Dear Ms. Acee, Apart from my relationship with you, I believe you chose a very thought provoking article to write about. One that I am especially interested, as you might suspect. I am thrilled with your article. Not only were your opinions correct, but it shows a definite weakness in our governments help and our educational resources. Please continue to bring other news or personal plights to our attention. Thanks again for a very well thought out blog. Your loving, Mom
Jessica,
You have successfully managed a feat that is very impressive to me, and would impress any other person with an education in journalism.
Not only are you able to portray a story filling it with emotion and detail, but you are pulling your readers in with strong statements of truth and questions of great importance.
If I would have attempted to write on these happenings, I would have become too flustered to keep things tame and many of the words would have looked a lot like this %*&^.
Your ability to tackle such a task as writing this is impressive in it’s own. You have started a wildfire in the people who read this column, and hopefully that wildfire will consume every bad parent in this world. Because let’s face it, this world would be a much better place without bad parents.

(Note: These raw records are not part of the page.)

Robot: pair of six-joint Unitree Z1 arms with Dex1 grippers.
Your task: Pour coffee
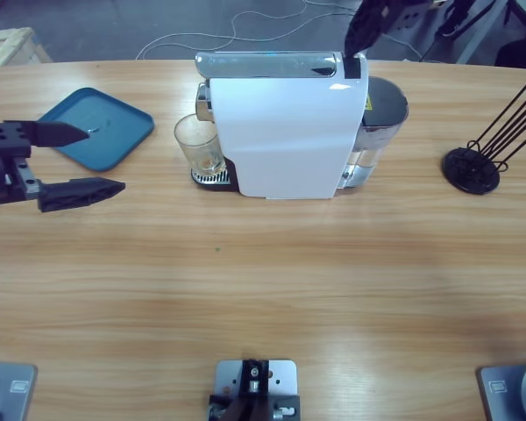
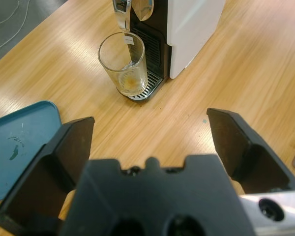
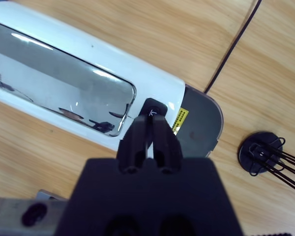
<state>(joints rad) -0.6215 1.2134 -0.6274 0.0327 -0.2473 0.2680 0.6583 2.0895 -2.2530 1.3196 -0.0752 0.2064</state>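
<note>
While coffee: thin brown layer (image 2: 130,82) in glass (image 2: 124,61) under coffee machine (image 1: 285,132) spout
Left end effector (image 1: 95,158): wide open, empty, beside machine
Right end effector (image 3: 147,129): closed at machine's top button (image 3: 153,106)

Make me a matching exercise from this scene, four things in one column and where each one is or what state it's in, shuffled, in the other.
Column one:
1. glass tumbler
2. blue tray
3. left gripper
4. right gripper

Column two:
A. jaws shut, tips at the black button on top of the coffee machine
B. on the drip grate under the spout, a thin layer of coffee inside
C. jaws wide open, holding nothing
D. flat on the table beside the open gripper

Pairs: 1-B, 2-D, 3-C, 4-A
</note>
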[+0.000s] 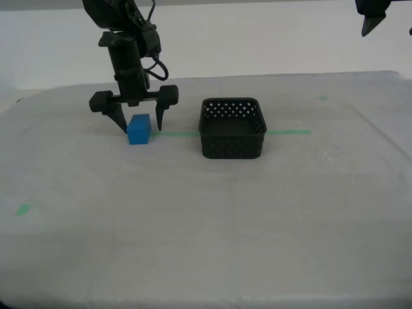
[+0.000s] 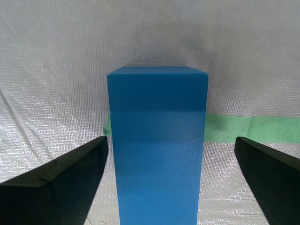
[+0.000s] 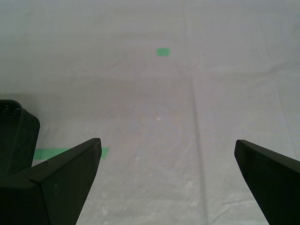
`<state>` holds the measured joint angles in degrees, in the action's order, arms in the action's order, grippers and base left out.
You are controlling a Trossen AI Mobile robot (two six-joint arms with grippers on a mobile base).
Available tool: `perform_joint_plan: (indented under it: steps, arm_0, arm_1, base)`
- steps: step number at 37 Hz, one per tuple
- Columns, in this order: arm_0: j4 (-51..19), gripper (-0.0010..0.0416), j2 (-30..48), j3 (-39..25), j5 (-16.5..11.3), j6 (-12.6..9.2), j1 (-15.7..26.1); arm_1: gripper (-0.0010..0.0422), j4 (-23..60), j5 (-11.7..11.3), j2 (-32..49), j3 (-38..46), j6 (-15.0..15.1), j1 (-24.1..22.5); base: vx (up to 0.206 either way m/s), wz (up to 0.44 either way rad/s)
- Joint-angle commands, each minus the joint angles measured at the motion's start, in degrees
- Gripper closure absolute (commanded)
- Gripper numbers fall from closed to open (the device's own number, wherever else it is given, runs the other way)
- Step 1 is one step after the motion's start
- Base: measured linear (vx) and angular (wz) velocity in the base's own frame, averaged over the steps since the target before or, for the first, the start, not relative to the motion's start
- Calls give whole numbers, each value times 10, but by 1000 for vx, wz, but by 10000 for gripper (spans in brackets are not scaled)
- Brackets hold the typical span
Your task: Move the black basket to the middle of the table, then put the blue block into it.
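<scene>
Both fingers of my second tool [image 1: 141, 125] flank blue block [image 1: 138, 129], untouching.

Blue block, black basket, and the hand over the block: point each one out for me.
blue block [image 1: 138, 129]: exterior view, middle of its front face.
black basket [image 1: 232, 138]: exterior view, on its perforated front wall.
my second hand [image 1: 140, 122]: exterior view, midway between the two open fingertips straddling the block.

The table [image 1: 206, 244] – whitish-grey cloth, green tape line [image 1: 290, 132] – carries the black basket [image 1: 233, 129] near centre and the blue block [image 1: 138, 129] at its nine o'clock.
</scene>
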<state>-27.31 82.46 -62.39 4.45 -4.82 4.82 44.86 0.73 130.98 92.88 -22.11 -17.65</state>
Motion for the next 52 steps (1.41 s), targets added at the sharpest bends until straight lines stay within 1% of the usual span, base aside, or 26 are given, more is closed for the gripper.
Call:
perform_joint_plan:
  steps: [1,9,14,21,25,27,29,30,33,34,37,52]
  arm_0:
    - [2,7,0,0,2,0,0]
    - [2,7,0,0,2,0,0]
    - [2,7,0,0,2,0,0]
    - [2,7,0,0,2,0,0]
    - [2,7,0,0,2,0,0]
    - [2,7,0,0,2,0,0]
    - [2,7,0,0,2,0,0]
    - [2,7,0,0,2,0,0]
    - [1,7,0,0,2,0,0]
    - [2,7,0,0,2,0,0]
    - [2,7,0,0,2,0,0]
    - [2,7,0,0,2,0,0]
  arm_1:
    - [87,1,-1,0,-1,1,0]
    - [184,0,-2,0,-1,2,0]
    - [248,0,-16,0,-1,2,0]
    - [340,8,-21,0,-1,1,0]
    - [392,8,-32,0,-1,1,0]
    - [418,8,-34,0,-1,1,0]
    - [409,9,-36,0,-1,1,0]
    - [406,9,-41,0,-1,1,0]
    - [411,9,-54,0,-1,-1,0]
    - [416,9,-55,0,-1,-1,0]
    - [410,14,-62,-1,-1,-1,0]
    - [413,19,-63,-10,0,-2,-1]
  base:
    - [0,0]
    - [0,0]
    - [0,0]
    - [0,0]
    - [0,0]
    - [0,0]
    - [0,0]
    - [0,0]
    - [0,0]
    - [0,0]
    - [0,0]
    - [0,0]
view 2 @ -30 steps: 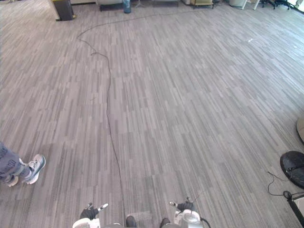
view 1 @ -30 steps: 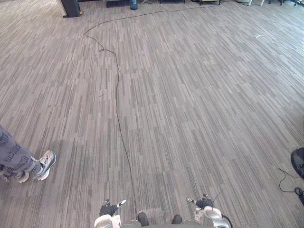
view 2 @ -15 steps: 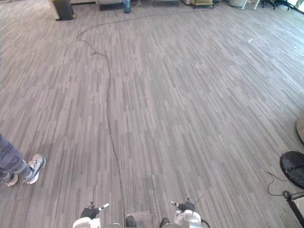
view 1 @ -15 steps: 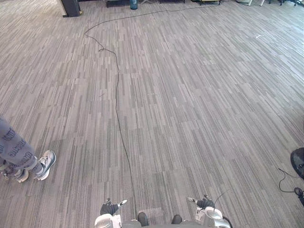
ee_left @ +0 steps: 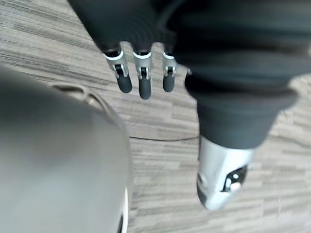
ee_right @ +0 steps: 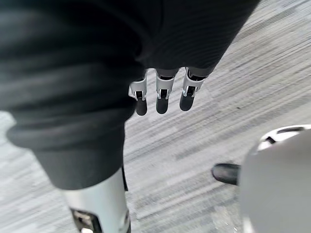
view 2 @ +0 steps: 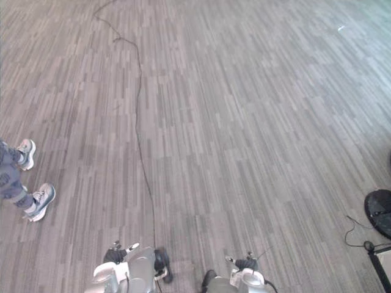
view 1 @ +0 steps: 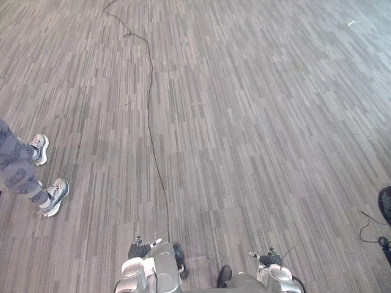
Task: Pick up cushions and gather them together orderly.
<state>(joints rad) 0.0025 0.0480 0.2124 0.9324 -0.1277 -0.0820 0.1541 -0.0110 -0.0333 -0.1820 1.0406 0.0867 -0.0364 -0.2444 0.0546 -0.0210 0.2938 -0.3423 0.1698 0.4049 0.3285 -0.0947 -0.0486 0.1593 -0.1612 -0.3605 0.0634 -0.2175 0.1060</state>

Either way, keep up the great work, and write on my friend, you have a strong future in front of you.
Thanks for the comment Mickey! Keep up the good work!
Hey Jessica,
Great post! AND I’m so glad to see someone take this on. I’ve been vexed about the issue since the first reports about children being dropped off, and wondered if someone would write/talk about what it says about the pressures on families and parents in particular. Thanks for writing this! We’ll talk… I’d love to link to this somehow and post it around.
See you, and thanks again!
Yasmin
Well put, Jess. This is a compelling and thought provoking article, and I look forward to seeing more in the future.
Great article, Jessica! Clear, convincing, and so very concise. You’re a great writer…keep the blogs on important issues facing American families coming!
Thanks John and Ford! I appreciate you taking the time to read and comment!
Hey Jessica! Impressive insights about a
compelling subject. I know first hand about challenges a parent can face, and I feel you are right on when you plead for more guidance for folks who need a helping hand through the maze of limited resources. I praise you for taking on this issue. Keep up the good work.